Would you please set down the data again exactly as given, excluding the pictures?

== Data ==

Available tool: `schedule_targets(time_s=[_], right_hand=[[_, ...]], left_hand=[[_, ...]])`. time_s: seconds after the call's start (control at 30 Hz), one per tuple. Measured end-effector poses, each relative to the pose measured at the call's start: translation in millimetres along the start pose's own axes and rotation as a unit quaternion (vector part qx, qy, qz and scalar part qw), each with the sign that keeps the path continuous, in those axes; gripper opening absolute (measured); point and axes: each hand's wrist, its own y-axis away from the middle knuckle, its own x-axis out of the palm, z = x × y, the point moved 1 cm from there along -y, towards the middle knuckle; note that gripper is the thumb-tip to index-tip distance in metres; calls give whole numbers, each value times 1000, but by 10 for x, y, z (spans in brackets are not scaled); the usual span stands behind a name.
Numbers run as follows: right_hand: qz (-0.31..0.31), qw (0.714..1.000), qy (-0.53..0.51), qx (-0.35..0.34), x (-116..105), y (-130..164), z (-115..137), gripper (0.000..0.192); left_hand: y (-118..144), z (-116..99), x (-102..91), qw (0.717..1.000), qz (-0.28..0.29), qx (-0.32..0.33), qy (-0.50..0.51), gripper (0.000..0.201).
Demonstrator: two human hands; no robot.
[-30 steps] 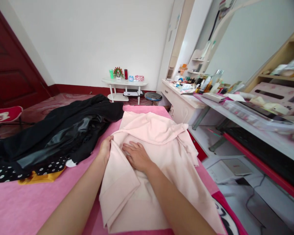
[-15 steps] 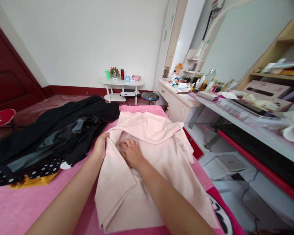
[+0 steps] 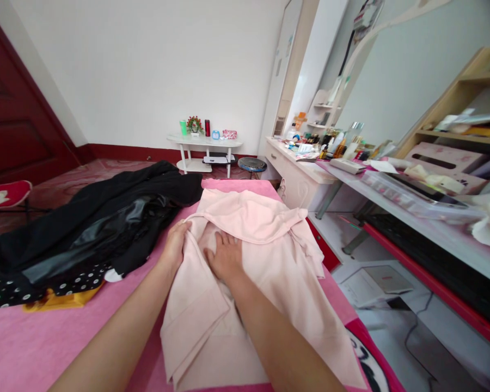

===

▶ _Solution to this problem_:
Available tool: `schedule_targets(time_s=[_], right_hand=[[_, ...]], left_hand=[[_, ...]])`. time_s: seconds after the call's start (control at 30 Hz), one per tuple. Measured end-effector poses, each relative to the pose measured at the call's start: translation in millimetres along the start pose's own axes and rotation as a unit quaternion (vector part qx, qy, qz and scalar part qw), each with the sign that keeps the path continuous, in those axes; gripper opening absolute (measured); point and axes: each hand's wrist, its own y-axis away from the middle knuckle, its own x-axis out of the palm, z = x × y, the point moved 1 cm from there along -y, towards the middle knuckle; note that gripper is the thumb-tip to index-tip distance in metres; calls give whole numbers, each value times 1000, but by 10 for x, y, z (spans in brackets are not scaled); the usual span stands behind a name.
Numbers run as follows: right_hand: qz (-0.31..0.31), qw (0.714..1.000), qy (-0.53..0.51), qx (-0.35..0.34), x (-116..105), y (-130..164), z (-115..137), gripper (0.000..0.192); left_hand: y (-118..144), z (-116..99), x (-102..91), qw (0.717..1.000), qz (-0.28..0.29), qx (-0.32..0.33), qy (-0.50..0.51), gripper (0.000..0.201).
Demonstrator: two human hands; no robot.
[-30 steps] 
[-15 steps] 
[+0 steps] 

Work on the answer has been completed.